== Task statement ==
What is needed is a faithful transcription of all the data below, pictures excluded.
- - - - -
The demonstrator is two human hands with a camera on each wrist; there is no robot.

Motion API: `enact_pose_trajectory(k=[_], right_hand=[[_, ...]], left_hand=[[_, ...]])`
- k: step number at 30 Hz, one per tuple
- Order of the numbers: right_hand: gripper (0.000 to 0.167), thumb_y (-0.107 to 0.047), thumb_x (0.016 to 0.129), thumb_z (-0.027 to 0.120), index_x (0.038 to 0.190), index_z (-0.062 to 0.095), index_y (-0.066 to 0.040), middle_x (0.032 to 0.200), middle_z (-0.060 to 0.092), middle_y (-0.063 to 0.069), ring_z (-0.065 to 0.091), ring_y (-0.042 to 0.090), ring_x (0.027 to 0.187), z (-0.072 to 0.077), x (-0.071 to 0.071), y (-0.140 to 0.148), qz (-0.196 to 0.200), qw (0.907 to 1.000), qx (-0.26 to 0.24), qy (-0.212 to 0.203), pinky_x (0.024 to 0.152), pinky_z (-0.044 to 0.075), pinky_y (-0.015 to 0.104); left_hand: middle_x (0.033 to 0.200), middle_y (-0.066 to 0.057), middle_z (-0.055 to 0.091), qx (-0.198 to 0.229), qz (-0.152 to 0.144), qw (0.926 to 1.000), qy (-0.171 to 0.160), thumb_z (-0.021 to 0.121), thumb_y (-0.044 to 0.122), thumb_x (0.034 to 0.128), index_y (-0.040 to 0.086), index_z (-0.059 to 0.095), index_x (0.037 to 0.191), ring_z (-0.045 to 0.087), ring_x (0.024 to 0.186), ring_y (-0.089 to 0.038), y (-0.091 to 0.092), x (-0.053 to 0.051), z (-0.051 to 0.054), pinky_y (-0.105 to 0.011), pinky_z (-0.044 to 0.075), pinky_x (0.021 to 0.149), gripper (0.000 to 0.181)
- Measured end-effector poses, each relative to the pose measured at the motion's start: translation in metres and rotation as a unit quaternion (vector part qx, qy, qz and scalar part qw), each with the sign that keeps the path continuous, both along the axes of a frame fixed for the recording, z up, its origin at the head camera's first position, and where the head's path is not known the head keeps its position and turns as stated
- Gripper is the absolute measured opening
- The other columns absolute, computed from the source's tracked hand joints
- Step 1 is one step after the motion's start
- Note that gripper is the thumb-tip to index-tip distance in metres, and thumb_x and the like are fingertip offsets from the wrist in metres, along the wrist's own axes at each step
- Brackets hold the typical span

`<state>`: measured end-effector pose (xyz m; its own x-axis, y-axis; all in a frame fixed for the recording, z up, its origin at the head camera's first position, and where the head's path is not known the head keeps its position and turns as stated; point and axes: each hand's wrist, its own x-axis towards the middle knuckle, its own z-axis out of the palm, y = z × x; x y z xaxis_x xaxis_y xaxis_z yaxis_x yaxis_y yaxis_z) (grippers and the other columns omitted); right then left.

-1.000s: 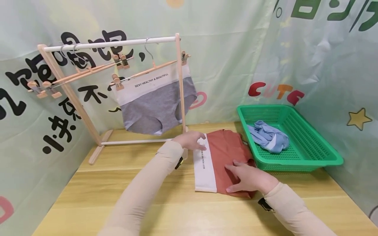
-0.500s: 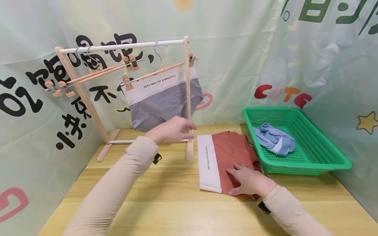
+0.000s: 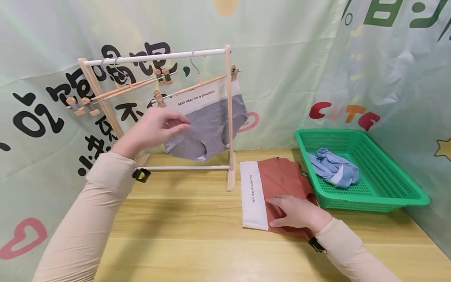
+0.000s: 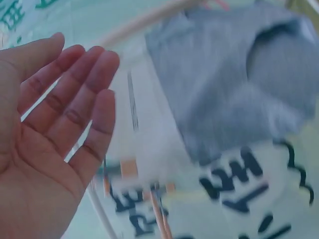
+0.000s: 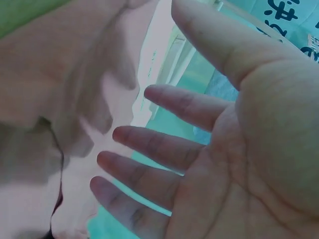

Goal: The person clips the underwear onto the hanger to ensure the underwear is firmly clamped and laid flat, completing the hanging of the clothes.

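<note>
Rust-red underpants (image 3: 282, 176) with a white printed waistband lie flat on the table. My right hand (image 3: 296, 213) is over their near part with fingers spread; the right wrist view shows the palm and loose fingers, nothing gripped. In mid-air before the rack, my left hand (image 3: 155, 127) holds nothing, its fingers loosely bent in the left wrist view. Behind it hang grey underpants (image 3: 211, 121) with a white waistband, clipped to a hanger (image 3: 201, 83). Two bare clip hangers (image 3: 123, 89) hang to the left on the same rod.
The wooden rack (image 3: 230, 137) with a white rod stands at the back left of the table (image 3: 190, 246). A green basket (image 3: 384, 199) at the right holds a crumpled blue cloth garment (image 3: 334, 168). A printed curtain (image 3: 278, 78) closes off the back.
My left hand has left the white waistband of the red underpants and moved left and up towards the hangers. The right hand has stayed at the red underpants. The head view has shifted slightly left.
</note>
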<state>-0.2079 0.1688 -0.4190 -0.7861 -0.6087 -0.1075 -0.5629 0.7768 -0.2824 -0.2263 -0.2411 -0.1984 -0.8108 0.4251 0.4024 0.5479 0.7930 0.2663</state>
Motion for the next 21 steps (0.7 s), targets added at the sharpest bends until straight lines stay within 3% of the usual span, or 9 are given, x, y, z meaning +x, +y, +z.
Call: enact_pose_trajectory(k=[4,8,10,13,15,18,21], right_hand=[[0.070,-0.046,0.089,0.087,0.143,0.067,-0.006,0.142,0.069,0.015,0.064,0.036,0.133,0.002,-0.003,-0.007,0.011,0.9999,-0.008,0.009,0.114,0.052,0.057],[0.065,-0.045,0.090,0.086,0.140,0.069,-0.008,0.138,0.071,0.011,0.066,0.031,0.127,0.004,-0.006,-0.015,0.019,0.9996,-0.018,0.007,0.112,0.054,0.054],[0.063,-0.044,0.091,0.086,0.140,0.069,-0.009,0.138,0.071,0.011,0.066,0.030,0.126,0.005,-0.007,-0.020,0.021,0.9995,-0.023,0.006,0.111,0.055,0.052],[0.058,-0.041,0.092,0.085,0.139,0.070,-0.009,0.136,0.072,0.010,0.066,0.027,0.121,0.007,-0.009,-0.025,0.029,0.9991,-0.029,0.010,0.108,0.056,0.050],[0.056,-0.039,0.093,0.085,0.139,0.071,-0.010,0.134,0.072,0.009,0.065,0.025,0.116,0.009,-0.011,-0.028,0.031,0.9990,-0.030,0.006,0.104,0.057,0.048],[0.053,-0.038,0.094,0.083,0.138,0.071,-0.010,0.131,0.073,0.008,0.064,0.023,0.113,0.009,-0.013,-0.031,0.045,0.9984,-0.036,0.003,0.102,0.058,0.046],[0.051,-0.036,0.095,0.083,0.136,0.072,-0.008,0.132,0.073,0.009,0.065,0.025,0.116,0.008,-0.015,-0.032,0.063,0.9970,-0.045,0.004,0.105,0.057,0.047]], left_hand=[[0.099,-0.011,0.083,0.018,0.049,0.9980,0.036,0.074,0.018,0.1030,0.009,0.083,0.112,0.071,0.076,-0.002,-0.030,0.002,0.013,-0.013,0.053,0.069,0.016],[0.100,-0.014,0.083,0.033,0.113,0.9915,0.055,0.072,0.024,0.1042,0.007,0.082,0.112,0.062,0.070,0.013,-0.066,-0.005,0.022,-0.012,0.047,0.068,0.022],[0.105,-0.016,0.082,0.030,0.153,0.9857,0.063,0.069,0.028,0.1056,0.008,0.082,0.114,0.057,0.071,0.016,-0.084,-0.008,0.026,-0.013,0.044,0.068,0.025],[0.120,-0.022,0.078,0.029,0.205,0.9756,0.072,0.063,0.029,0.1076,0.007,0.078,0.123,0.067,0.086,-0.002,-0.108,-0.013,0.032,-0.026,0.048,0.081,0.031],[0.129,-0.026,0.073,0.032,0.233,0.9688,0.077,0.059,0.027,0.1084,0.004,0.075,0.127,0.071,0.102,-0.023,-0.120,-0.015,0.034,-0.040,0.052,0.093,0.034],[0.136,-0.032,0.066,0.032,0.267,0.9590,0.090,0.056,0.022,0.1077,-0.002,0.070,0.132,0.057,0.126,-0.050,-0.133,-0.017,0.035,-0.067,0.040,0.107,0.037],[0.137,-0.035,0.060,0.025,0.296,0.9502,0.094,0.055,0.020,0.1067,-0.004,0.067,0.137,0.051,0.127,-0.055,-0.142,-0.020,0.035,-0.069,0.037,0.106,0.040]])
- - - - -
== Written solution ==
The demonstrator is two human hands with a camera on each wrist; there is no robot.

Motion API: `enact_pose_trajectory(k=[_], right_hand=[[_, ...]], left_hand=[[_, ...]])`
- k: step number at 30 Hz, one per tuple
- Order of the numbers: right_hand: gripper (0.000 to 0.167), thumb_y (-0.107 to 0.047), thumb_x (0.016 to 0.129), thumb_z (-0.027 to 0.120), index_x (0.038 to 0.190), index_z (-0.062 to 0.095), index_y (-0.066 to 0.040), middle_x (0.032 to 0.200), middle_z (-0.060 to 0.092), middle_y (-0.063 to 0.069), ring_z (-0.065 to 0.091), ring_y (-0.042 to 0.090), ring_x (0.027 to 0.187), z (-0.072 to 0.077), x (-0.071 to 0.071), y (-0.140 to 0.148), qz (-0.196 to 0.200), qw (0.907 to 1.000), qx (-0.26 to 0.24), qy (-0.212 to 0.203), pinky_x (0.024 to 0.152), pinky_z (-0.044 to 0.075), pinky_y (-0.015 to 0.104); left_hand: middle_x (0.033 to 0.200), middle_y (-0.066 to 0.057), middle_z (-0.055 to 0.091), qx (-0.198 to 0.229), qz (-0.152 to 0.144), qw (0.926 to 1.000), qy (-0.171 to 0.160), thumb_z (-0.021 to 0.121), thumb_y (-0.044 to 0.122), thumb_x (0.034 to 0.128), index_y (-0.040 to 0.086), index_z (-0.059 to 0.095), index_x (0.037 to 0.191), ring_z (-0.045 to 0.087), ring_x (0.024 to 0.186), ring_y (-0.089 to 0.038), y (-0.091 to 0.092), x (-0.053 to 0.051), z (-0.051 to 0.054), pinky_y (-0.105 to 0.011), pinky_z (-0.044 to 0.075), pinky_x (0.021 to 0.149), gripper (0.000 to 0.181)
- Measured end-effector poses, each relative to the pose measured at the motion's start: translation in metres and rotation as a unit quaternion (vector part qx, qy, qz and scalar part qw), each with the sign that keeps the path continuous, both along the axes of a frame fixed for the recording, z up, its origin at the head camera's first position, and where the head's path is not known the head keeps its position and turns as stated
- Gripper is the absolute measured opening
- The other columns absolute, computed from the source's tracked hand joints
- Step 1 is one step after the motion's start
- Note that gripper is the thumb-tip to index-tip distance in metres, and thumb_x and the like are fingertip offsets from the wrist in metres, along the wrist's own axes at each step
- Brackets hold the typical span

`<state>`: measured end-effector pose (xyz m; its own x-axis, y-axis; all in a frame fixed for the recording, z up, its origin at the head camera's first position, and where the head's path is not known the head keeps its position and turns as stated; point and axes: each hand's wrist, its own x-axis towards the middle knuckle, its own z-axis out of the palm, y = z × x; x y z xaxis_x xaxis_y xaxis_z yaxis_x yaxis_y yaxis_z) (grippers and the other columns omitted); right then left.

-1.000s: 
-0.500s: 
+0.000s: 
+0.000s: 
+0.000s: 

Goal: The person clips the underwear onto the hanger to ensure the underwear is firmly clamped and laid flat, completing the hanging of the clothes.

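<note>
Rust-red underpants (image 3: 282, 176) with a white printed waistband lie flat on the table. My right hand (image 3: 296, 213) is over their near part with fingers spread; the right wrist view shows the palm and loose fingers, nothing gripped. In mid-air before the rack, my left hand (image 3: 155, 127) holds nothing, its fingers loosely bent in the left wrist view. Behind it hang grey underpants (image 3: 211, 121) with a white waistband, clipped to a hanger (image 3: 201, 83). Two bare clip hangers (image 3: 123, 89) hang to the left on the same rod.
The wooden rack (image 3: 230, 137) with a white rod stands at the back left of the table (image 3: 190, 246). A green basket (image 3: 384, 199) at the right holds a crumpled blue cloth garment (image 3: 334, 168). A printed curtain (image 3: 278, 78) closes off the back.
My left hand has left the white waistband of the red underpants and moved left and up towards the hangers. The right hand has stayed at the red underpants. The head view has shifted slightly left.
</note>
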<state>-0.2079 0.1688 -0.4190 -0.7861 -0.6087 -0.1075 -0.5629 0.7768 -0.2824 -0.2263 -0.2411 -0.1984 -0.8108 0.4251 0.4024 0.5479 0.7930 0.2663</state>
Motion for the next 21 steps (0.7 s), targets added at the sharpest bends until straight lines stay within 3% of the usual span, or 9 are given, x, y, z meaning +x, +y, +z.
Call: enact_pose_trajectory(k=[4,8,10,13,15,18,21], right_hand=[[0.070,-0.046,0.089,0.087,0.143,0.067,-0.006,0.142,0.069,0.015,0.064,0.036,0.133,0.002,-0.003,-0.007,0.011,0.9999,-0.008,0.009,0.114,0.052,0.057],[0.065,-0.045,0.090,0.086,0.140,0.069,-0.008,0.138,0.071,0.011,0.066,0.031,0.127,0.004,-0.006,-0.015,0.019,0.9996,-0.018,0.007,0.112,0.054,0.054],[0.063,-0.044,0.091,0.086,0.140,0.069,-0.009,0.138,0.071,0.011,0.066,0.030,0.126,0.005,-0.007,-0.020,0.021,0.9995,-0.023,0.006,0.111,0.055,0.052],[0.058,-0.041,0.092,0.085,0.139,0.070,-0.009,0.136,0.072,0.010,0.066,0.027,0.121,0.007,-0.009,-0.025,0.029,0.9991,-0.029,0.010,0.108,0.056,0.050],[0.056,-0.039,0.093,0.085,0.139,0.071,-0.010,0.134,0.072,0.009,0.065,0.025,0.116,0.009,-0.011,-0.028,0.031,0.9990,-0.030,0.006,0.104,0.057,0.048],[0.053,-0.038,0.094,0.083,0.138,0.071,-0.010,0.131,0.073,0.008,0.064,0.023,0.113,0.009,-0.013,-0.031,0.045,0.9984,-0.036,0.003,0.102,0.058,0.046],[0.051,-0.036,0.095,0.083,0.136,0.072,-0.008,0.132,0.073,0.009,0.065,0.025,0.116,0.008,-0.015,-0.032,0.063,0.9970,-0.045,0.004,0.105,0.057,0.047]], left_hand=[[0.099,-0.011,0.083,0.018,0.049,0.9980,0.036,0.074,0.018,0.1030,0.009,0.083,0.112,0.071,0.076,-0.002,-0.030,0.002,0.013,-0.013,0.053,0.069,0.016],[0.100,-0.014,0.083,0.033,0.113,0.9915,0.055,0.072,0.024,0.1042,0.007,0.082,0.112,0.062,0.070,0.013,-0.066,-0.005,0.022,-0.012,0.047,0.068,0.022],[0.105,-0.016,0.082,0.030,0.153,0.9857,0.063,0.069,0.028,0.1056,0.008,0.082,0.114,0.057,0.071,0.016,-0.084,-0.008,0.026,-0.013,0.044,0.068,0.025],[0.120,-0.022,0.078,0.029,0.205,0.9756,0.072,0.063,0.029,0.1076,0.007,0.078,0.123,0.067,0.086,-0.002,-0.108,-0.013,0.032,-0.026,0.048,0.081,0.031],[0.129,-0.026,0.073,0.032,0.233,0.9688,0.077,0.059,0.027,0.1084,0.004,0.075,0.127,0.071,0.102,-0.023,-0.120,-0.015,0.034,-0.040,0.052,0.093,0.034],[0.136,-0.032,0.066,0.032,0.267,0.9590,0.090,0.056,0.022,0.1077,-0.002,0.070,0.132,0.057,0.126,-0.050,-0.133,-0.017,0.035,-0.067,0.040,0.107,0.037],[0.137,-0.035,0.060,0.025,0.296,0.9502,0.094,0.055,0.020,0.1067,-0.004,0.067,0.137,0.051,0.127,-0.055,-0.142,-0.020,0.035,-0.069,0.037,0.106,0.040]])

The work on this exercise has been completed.